▶ _WHAT YOU WILL DO_:
Tally every line below where "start" appears, then report the total alone.

▶ _DATASET RECORDS_:
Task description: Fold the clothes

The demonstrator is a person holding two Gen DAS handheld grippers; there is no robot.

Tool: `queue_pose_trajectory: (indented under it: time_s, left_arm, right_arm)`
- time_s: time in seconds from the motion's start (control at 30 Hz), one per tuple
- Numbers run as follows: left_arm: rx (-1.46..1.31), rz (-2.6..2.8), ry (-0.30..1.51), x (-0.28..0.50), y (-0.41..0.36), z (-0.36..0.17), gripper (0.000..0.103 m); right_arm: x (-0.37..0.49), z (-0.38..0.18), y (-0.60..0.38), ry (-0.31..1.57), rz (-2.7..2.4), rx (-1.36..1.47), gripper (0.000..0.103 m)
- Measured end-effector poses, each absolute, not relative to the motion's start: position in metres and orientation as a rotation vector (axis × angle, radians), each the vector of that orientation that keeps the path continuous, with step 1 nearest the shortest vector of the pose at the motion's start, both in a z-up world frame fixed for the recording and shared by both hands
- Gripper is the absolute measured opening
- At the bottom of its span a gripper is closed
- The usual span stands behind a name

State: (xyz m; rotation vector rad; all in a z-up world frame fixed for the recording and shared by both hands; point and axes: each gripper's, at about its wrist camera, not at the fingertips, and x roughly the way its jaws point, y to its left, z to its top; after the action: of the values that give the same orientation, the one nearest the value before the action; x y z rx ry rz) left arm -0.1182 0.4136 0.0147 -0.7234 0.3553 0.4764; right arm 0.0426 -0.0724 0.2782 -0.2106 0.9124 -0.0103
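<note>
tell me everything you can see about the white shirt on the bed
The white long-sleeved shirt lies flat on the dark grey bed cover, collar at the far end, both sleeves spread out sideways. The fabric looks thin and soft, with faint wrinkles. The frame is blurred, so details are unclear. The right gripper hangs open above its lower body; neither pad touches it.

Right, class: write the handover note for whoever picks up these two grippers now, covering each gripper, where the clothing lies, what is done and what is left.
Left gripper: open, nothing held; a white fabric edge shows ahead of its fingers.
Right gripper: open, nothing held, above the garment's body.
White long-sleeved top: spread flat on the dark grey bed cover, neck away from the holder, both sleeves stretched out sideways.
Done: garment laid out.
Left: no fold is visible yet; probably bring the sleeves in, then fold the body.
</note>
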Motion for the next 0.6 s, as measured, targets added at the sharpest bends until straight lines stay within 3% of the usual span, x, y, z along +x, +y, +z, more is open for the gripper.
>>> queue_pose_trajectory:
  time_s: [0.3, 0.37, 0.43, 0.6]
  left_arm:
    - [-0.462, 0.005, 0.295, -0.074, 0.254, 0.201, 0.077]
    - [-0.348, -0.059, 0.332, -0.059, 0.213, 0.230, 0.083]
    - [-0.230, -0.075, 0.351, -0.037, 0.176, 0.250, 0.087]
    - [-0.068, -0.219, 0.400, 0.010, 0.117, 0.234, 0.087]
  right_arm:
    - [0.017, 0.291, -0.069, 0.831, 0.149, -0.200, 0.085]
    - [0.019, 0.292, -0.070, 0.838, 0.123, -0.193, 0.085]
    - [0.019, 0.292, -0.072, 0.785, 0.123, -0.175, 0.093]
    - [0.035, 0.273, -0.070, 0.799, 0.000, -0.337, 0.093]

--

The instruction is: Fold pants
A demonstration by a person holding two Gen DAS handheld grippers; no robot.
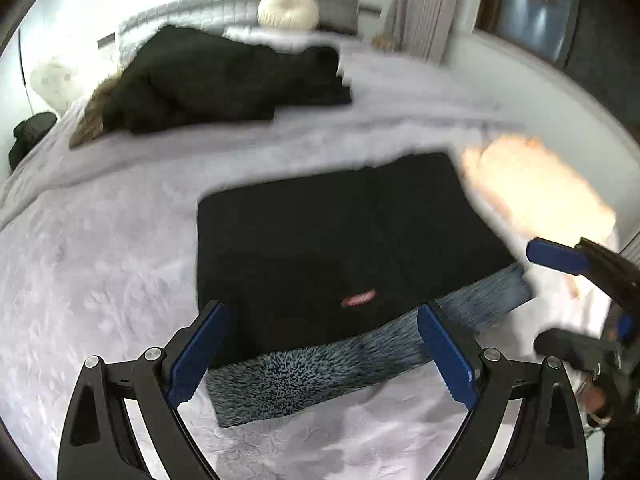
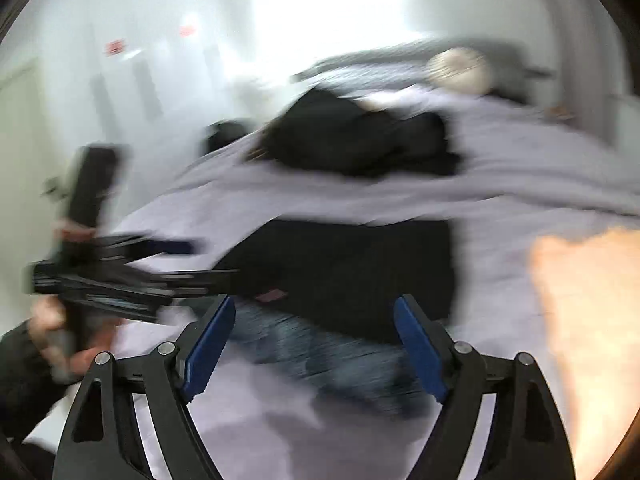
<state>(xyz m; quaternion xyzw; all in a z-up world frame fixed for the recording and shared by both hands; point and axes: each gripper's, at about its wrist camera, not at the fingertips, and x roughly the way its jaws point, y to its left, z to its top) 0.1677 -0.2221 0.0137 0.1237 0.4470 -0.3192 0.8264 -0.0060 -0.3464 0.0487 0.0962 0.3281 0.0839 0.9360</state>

▶ _OUTPUT_:
2